Джерри смял пустой пакет и выбросил в мусорную урну.
— Почему ты вдруг решила, — заговорил он, — что я совершил гадость по отношению к тебе?
— Я приехала к твоему дому и целый день ждала тебя возле него. Наконец подъехала блондинка и сказала, что ты уехал из города.
— Какая блондинка?
— Разве ты не оставался с женой друга?
— Берт уезжал на неделю, и у него никогда не было жены… Почему ты поверила в этот обман? Алфея, я был настолько без ума от тебя, что не стал бы смотреть, если бы сама Рита Хейворт сняла передо мной штаны и начала крутить задницей.
— Но женщина поднялась с покупками на крыльцо дома…
— Не знаю… Она там не жила.
— Она держалась как у себя дома… И потом, откуда она могла знать о тебе?
— Сам удивляюсь. — Он увернулся от трехколесного велосипеда, на котором несся навстречу краснощекий мальчуган в испачканной снегом одежде. — Может, это твои родители наняли кого-то в Голливуде.
— Актрису, которая должна была сбить меня со следа?
— Другого объяснения нет.
— Да, они могли придумать такую роль, — согласно кивнула Алфея.
— Когда меня освободили, ты уже была замужем за Тосканини.
— Фирелли, — машинально поправила его Алфея. Она подумала о причине брака, длившегося с апреля по декабрь, — в ее утробе находился ребенок идущего рядом человека — и слегка отстранилась от Джерри. Она не могла допустить, чтобы кто-либо, пусть даже сам Джерри, узнает, кто отец Чарльза. Чарльз — это нечто сокровенное. Ее ребенок. И более ничей.
Я не скажу Джерри — никогда, подумала она.
Налетел ветер, взъерошил мех, проник под шубу.
— А-а, какой смысл ворошить все это? — проговорил Джерри. — Что прошло, то прошло.
Он положил руку ей на талию — невысокий, коренастый мужчина в черной кожаной куртке и линялых джинсах — и притянул к себе стройную, элегантно одетую женщину в дорогих русских мехах.
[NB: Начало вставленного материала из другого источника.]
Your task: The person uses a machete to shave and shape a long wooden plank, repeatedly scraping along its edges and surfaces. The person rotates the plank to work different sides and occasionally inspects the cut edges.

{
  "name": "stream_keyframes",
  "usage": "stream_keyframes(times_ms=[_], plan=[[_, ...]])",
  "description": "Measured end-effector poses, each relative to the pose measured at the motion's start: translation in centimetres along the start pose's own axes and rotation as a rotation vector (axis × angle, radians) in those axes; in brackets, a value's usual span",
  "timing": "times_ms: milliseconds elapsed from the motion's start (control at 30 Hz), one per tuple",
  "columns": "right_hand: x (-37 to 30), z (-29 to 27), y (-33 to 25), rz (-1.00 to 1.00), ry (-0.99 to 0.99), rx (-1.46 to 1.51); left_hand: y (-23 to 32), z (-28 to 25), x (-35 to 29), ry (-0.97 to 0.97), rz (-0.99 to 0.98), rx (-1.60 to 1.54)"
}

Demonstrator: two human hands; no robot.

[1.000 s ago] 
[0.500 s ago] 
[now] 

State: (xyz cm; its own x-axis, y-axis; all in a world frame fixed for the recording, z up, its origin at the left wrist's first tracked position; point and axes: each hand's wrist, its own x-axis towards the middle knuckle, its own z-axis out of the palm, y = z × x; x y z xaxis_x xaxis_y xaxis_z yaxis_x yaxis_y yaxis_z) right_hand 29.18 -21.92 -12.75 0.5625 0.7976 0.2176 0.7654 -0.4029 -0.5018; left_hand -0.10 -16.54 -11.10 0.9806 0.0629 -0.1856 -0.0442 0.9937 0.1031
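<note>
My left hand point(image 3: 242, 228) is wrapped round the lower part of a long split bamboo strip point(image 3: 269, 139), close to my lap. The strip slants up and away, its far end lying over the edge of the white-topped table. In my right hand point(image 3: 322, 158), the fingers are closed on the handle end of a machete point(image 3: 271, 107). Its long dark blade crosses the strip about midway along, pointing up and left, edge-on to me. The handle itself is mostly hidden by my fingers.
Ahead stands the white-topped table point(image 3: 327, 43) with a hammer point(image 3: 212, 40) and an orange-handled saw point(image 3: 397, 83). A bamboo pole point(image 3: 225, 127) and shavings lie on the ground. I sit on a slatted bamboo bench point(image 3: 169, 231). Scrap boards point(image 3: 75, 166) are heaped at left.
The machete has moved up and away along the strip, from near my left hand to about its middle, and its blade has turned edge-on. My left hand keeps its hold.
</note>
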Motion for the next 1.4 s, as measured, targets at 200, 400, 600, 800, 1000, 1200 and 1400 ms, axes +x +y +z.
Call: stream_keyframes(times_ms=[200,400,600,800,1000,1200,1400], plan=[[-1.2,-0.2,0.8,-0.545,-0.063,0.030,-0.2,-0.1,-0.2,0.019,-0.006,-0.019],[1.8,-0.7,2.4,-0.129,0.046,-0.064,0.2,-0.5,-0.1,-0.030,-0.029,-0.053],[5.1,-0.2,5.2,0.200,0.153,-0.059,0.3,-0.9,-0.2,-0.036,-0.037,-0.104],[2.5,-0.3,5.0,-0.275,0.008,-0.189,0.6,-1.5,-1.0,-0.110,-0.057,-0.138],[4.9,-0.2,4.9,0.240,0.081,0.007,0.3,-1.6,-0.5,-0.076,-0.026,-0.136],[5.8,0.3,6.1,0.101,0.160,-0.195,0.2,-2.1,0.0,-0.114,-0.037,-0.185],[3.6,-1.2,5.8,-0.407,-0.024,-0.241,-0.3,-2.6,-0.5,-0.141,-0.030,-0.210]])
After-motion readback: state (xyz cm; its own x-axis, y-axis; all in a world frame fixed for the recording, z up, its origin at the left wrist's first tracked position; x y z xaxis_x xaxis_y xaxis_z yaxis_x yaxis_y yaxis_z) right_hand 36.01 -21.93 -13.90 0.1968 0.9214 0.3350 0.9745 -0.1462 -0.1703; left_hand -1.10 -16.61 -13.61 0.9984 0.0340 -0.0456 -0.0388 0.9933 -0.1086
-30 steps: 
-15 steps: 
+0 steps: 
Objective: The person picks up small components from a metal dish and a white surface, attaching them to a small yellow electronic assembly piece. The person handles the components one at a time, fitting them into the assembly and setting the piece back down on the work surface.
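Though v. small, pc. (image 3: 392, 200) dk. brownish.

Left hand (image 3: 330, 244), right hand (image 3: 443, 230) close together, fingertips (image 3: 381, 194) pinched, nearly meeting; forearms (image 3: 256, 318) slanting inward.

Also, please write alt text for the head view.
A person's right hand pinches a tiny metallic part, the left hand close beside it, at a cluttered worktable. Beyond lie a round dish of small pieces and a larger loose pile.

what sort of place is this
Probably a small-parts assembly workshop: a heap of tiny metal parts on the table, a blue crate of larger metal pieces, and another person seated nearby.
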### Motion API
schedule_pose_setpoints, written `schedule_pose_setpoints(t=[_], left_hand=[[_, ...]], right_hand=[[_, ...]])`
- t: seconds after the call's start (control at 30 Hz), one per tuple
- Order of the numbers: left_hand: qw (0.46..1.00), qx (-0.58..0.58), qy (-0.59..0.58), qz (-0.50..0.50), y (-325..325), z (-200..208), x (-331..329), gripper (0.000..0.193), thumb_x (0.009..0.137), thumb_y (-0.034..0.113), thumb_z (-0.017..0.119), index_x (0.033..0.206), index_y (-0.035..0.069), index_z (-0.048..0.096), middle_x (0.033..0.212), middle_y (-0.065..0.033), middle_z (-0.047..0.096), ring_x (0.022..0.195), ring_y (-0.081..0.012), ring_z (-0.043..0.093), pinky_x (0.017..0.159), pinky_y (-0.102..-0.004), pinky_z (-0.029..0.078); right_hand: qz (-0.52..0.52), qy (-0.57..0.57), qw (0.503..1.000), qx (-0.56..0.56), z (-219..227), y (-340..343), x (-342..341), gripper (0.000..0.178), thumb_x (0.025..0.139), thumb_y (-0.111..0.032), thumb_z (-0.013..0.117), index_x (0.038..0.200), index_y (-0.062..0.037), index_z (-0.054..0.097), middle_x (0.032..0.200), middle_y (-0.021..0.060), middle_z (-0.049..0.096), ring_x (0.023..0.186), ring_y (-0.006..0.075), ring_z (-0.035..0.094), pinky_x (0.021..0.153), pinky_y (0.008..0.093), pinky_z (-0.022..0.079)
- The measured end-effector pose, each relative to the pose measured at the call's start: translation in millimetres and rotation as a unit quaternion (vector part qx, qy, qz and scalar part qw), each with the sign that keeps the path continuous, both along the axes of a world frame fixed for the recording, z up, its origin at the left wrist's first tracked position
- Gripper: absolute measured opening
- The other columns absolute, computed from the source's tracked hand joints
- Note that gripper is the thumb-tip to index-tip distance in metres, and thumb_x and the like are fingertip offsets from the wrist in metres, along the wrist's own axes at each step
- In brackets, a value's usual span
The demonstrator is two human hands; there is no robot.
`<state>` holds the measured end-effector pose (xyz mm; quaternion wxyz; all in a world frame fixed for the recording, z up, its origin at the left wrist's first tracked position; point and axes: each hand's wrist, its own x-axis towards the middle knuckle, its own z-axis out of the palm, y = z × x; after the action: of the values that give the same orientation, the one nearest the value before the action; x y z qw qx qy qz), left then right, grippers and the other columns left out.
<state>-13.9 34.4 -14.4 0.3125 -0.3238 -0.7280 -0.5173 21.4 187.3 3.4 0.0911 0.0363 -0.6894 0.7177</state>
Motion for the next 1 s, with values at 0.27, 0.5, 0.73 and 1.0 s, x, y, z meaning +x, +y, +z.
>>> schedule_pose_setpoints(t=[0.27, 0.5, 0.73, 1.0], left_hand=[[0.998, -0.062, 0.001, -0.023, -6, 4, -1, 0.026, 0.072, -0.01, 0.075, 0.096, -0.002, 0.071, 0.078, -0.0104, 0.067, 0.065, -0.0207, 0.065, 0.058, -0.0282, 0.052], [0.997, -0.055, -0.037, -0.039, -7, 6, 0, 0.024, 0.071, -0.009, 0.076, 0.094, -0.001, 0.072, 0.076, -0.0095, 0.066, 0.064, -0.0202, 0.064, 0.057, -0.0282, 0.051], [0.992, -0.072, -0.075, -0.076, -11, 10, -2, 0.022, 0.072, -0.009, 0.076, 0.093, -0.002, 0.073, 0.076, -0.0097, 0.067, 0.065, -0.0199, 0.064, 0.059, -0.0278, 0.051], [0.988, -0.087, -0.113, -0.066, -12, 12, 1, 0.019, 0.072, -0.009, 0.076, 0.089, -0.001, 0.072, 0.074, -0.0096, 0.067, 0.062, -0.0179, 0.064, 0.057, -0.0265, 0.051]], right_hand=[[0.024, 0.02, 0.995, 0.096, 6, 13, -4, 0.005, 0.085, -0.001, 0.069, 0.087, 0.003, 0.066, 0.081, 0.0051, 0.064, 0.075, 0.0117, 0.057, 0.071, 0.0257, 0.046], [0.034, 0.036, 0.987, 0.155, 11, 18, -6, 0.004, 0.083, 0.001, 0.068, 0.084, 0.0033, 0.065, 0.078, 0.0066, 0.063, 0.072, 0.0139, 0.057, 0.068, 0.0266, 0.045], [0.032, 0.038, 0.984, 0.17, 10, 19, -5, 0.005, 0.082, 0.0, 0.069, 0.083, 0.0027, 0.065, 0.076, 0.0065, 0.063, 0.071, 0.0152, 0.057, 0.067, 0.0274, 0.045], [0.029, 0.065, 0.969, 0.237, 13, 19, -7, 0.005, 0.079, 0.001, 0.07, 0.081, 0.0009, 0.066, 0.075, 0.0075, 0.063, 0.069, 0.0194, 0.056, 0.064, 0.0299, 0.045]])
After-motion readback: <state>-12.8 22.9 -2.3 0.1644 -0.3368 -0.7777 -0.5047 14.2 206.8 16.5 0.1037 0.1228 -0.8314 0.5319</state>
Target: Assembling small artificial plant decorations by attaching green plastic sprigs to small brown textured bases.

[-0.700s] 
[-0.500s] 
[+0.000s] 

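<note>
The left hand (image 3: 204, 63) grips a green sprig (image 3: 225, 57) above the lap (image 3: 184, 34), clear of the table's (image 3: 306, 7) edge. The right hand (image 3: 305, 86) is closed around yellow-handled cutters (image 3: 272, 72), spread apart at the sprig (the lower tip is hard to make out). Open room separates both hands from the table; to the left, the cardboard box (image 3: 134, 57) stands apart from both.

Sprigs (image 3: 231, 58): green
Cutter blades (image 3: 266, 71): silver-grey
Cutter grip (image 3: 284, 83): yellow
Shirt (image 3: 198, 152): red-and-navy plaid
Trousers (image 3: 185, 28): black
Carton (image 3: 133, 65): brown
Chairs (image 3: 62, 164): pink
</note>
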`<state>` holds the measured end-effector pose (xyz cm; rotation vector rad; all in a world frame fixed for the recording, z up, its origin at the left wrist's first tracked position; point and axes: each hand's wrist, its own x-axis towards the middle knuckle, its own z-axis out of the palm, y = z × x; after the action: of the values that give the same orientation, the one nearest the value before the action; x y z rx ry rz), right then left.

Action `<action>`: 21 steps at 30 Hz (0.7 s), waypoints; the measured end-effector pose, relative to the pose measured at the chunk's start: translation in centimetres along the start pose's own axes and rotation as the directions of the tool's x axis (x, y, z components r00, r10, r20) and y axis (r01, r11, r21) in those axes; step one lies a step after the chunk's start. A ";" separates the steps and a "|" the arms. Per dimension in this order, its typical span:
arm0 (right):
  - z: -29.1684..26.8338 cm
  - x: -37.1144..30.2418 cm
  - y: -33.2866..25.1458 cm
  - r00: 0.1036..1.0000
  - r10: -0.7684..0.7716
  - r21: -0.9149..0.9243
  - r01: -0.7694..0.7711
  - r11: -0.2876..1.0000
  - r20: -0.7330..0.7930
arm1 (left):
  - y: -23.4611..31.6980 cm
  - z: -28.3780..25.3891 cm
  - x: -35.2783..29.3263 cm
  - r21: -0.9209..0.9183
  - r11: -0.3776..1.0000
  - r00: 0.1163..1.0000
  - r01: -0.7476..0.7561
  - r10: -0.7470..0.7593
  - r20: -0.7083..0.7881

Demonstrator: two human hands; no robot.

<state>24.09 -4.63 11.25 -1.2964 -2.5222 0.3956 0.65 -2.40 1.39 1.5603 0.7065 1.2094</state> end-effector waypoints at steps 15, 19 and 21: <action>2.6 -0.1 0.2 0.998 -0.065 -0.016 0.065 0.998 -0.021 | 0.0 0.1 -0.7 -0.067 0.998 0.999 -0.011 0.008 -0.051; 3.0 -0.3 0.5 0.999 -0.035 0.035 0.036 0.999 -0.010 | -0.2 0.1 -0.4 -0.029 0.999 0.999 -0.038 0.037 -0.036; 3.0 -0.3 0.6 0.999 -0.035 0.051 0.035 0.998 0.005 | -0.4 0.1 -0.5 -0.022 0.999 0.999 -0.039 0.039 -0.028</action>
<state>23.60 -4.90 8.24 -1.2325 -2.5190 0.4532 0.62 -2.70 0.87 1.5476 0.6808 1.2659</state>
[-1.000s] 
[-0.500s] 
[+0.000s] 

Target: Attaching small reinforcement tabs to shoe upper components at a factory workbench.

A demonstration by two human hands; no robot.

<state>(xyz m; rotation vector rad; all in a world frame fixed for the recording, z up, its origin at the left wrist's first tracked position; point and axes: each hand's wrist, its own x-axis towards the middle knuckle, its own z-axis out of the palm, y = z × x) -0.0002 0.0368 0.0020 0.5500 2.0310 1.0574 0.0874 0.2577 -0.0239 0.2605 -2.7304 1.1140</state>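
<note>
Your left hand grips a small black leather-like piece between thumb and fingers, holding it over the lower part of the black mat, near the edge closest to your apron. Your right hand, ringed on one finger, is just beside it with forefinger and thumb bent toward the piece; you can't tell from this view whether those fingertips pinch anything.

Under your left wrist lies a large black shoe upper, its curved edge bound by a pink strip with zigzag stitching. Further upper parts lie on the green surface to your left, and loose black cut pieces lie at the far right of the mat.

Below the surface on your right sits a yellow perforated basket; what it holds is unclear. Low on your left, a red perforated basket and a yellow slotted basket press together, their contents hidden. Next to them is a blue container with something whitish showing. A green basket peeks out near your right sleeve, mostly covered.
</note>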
Алфея наклонилась к нему, и дуновение ветра донесло аромат духов до его лица. Они прибавили шагу.
Алфея подстроилась под шаг Джерри.
Они подошли к развилке, и Алфея свернула направо.
— Мне в эту сторону, — сказала она.
— Боже, как легко с тобой!.. Ты единственная из известных мне женщин, которая не способна заговорить человека до смерти… Ты живешь в Нью-Йорке?
— У меня здесь квартира… А ты?
— В Лос-Анджелесе. Я здесь потому, что галерея Лэнгли организовала мою персональную выставку.
— Лэнгли? Внушает уважение…
Когда они вошли в вестибюль, теплый воздух обжег щеки Алфеи. Взглянув в овальной формы зеркало и увидев необычный для себя румянец, она вспомнила, как смущенно и горячо Рой в «Патриции» рассказывала ей о Джерри.
— Ты мне так и не сказал, чем все закончилось у тебя и Рой Уэйс, — проговорила Алфея. — Ты видишься с ней?
— Мы женаты, — ответил он.
Какая-то адская буря пронеслась у нее в голове.
— Прямо как в романе, — беспечным тоном произнесла она. — Ты и Рой.
Швейцар вызвал лифт.
— Алфея, — тихо сказал Джерри, — были некоторые обстоятельства…
— Ни к чему исповедоваться. Я не священник.
— Моя женитьба на Рой — это нечто совсем другое, — добавил он.
Она спала со многими женатыми мужчинами, не испытывая при этом ни зависти, ни вины перед обманутыми женами. Она и Рой провели вместе несколько лет, этого не изменишь, но что из того? Почему же ее душит приступ жестокой ревности, какой-то отчаянный, жгучий стыд?
Бронзовые двери лифта открылись.
Когда они поднимались на лифте, Алфея положила руки на талию Джерри и прижалась горячей щекой к его щетинистой щеке.
— Да, это имеет значение… Но я ничего не могу поделать с собой.
По другую сторону опущенных белых льняных штор ветер швырял крупкой в стекло, но в комнате было тепло, а огонь в камине разгонял призрачную мглу. Алфея пододвинулась к Джерри поближе, прижалась к нему обнаженным телом. Пробило шесть, они провели в позолоченной кровати пять часов.
Джерри загасил сигарету и повернулся, чтобы обнять Алфею обеими руками.
— Ты, наверно, решишь, что я слишком загибаю, но я скажу: ничего в моей жизни не было более правильного, чем это — вот так лежать сегодня с тобой.
— Я верю тебе, — сказала она. Безграничная уверенность, которую он сумел ей внушить, позволила ей признаться: — Я рада, что тебе так хорошо с Рой.